Leave out the pictures and set down exactly the lines from the start of the listing through the one with "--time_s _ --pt", both included.
##### Data segment
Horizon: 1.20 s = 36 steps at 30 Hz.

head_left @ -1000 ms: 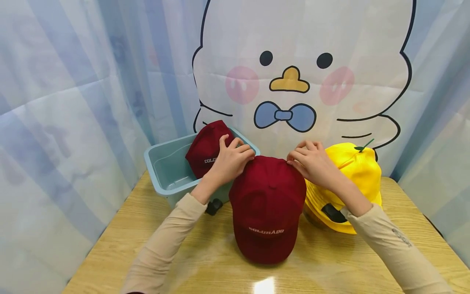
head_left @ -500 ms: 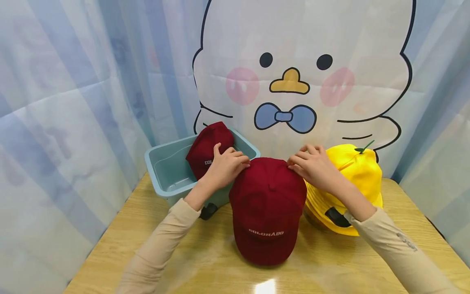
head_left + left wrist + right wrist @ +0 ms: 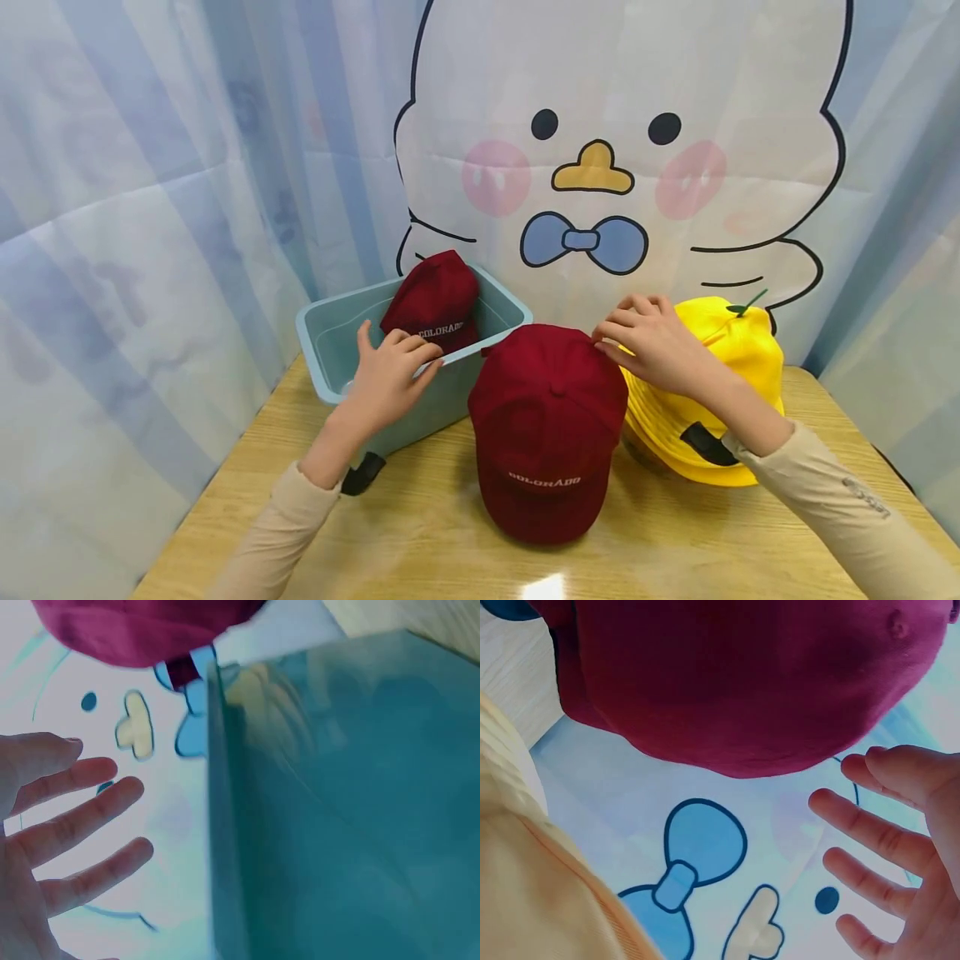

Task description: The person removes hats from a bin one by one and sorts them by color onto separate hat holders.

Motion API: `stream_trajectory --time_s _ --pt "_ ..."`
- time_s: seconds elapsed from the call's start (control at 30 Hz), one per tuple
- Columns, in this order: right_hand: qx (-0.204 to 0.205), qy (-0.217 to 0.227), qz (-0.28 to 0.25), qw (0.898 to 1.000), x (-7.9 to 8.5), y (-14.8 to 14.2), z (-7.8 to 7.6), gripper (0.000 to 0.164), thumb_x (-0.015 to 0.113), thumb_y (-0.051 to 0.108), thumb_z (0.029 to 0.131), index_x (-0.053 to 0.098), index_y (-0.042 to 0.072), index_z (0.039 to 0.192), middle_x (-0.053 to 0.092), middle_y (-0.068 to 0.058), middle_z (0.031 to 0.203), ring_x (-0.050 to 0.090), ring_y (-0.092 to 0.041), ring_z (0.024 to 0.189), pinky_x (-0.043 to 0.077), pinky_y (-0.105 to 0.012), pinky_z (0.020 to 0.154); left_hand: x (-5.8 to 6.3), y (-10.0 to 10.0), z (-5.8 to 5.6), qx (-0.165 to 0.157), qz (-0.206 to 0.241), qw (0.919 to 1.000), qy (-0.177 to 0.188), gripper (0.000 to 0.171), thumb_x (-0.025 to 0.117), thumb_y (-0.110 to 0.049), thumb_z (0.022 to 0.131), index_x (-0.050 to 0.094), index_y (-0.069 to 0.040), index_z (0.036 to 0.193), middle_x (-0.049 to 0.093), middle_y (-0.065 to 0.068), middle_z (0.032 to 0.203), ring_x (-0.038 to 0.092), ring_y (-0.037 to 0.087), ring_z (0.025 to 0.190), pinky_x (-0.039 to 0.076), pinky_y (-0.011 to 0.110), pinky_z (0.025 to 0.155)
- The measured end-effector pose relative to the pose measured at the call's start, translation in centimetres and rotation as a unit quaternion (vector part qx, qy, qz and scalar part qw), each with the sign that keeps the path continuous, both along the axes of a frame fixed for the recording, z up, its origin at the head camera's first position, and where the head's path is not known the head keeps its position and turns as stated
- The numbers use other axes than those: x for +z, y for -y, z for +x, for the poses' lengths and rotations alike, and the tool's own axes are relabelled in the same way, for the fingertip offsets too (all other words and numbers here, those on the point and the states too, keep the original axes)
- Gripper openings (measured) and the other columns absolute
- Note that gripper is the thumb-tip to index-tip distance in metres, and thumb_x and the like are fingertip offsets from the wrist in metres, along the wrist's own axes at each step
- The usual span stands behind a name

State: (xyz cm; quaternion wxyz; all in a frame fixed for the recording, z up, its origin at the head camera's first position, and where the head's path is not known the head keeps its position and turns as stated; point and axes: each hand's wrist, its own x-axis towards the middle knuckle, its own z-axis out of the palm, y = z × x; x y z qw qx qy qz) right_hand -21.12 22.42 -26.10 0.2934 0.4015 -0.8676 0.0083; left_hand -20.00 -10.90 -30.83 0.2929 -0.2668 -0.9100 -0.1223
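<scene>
As a blue-and-white curtain point(image 3: 247, 167) printed with a white cartoon character point(image 3: 600, 67) is hanging behind a front maroon cap point(image 3: 551, 408), a wooden worktop point(image 3: 420, 533) is stretching out beneath that cap. A pale blue bin point(image 3: 438, 408) is standing just to the front cap's left and slightly behind it. The front cap itself is sitting crown up, its brim pointing toward the person. Just to its right, a yellow hat point(image 3: 750, 350) is showing a green stem point(image 3: 750, 304), partly hidden by the person's arm. Behind and left of the front cap, a second maroon cap point(image 3: 435, 292) is leaning inside the bin. The left hand point(image 3: 390, 379), fingers spread and gripping nothing, is hovering left of the front cap, by the bin's near rim. The right hand point(image 3: 652, 342), also released with its fingers extended, is poising its fingertips at the front cap's upper right edge; whether they are touching it is unclear. White lettering point(image 3: 545, 481) low on the front cap is reading "COLORADO."
</scene>
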Motion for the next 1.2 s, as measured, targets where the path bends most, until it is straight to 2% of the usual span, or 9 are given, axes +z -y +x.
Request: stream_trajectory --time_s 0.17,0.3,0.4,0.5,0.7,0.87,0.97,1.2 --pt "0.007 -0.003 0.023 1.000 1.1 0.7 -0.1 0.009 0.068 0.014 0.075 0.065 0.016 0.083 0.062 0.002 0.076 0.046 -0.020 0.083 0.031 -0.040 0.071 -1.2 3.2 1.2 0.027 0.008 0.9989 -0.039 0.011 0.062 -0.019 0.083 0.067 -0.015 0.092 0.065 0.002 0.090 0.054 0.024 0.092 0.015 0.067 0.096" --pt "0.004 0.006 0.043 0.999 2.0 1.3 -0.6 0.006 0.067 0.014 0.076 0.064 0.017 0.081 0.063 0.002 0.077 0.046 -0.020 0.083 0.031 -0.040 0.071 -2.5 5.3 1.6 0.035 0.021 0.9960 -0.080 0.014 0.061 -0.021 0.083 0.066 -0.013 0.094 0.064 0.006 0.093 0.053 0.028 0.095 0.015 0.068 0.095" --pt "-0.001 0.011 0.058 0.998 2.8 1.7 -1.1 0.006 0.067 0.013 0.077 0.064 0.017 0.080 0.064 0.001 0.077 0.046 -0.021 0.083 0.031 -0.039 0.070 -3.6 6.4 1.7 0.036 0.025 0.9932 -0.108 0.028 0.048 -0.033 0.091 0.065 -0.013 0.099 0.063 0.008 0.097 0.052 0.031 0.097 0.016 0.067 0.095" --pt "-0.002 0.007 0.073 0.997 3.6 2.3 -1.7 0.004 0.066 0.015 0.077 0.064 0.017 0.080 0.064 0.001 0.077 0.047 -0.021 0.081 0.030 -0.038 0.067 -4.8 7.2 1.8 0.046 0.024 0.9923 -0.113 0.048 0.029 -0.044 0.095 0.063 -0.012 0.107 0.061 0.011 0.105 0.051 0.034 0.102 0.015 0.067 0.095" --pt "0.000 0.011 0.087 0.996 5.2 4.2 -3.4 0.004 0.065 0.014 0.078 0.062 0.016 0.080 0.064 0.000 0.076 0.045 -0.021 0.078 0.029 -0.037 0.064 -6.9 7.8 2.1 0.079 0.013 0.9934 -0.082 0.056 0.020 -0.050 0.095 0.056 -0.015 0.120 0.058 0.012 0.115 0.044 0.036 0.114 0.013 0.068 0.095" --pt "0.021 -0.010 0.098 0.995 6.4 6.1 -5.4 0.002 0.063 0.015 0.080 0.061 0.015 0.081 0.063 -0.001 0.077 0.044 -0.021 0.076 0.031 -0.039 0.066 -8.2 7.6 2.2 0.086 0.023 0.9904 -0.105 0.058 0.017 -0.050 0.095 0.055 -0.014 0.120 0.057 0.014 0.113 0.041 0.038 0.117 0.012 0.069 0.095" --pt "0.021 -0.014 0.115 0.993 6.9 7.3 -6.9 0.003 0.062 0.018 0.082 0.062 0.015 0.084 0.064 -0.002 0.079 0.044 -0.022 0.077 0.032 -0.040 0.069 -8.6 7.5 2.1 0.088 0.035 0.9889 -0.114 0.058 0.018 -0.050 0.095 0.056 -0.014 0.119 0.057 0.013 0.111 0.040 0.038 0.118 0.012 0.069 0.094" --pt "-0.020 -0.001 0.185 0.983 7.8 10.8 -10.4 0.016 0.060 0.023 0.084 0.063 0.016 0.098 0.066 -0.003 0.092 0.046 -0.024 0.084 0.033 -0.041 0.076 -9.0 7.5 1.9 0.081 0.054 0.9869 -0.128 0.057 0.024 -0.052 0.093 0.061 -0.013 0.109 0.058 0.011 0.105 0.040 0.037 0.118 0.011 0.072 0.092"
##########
◆ **Solved problem**:
Horizon: 1.20 s = 36 steps at 30 Hz.

head_left @ -1000 ms: 
head_left @ -500 ms: 
head_left + left wrist + right wrist @ +0 ms: 

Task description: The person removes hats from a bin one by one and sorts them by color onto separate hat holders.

Motion API: `stream_trajectory --time_s _ --pt "_ ..."`

This finishes the output.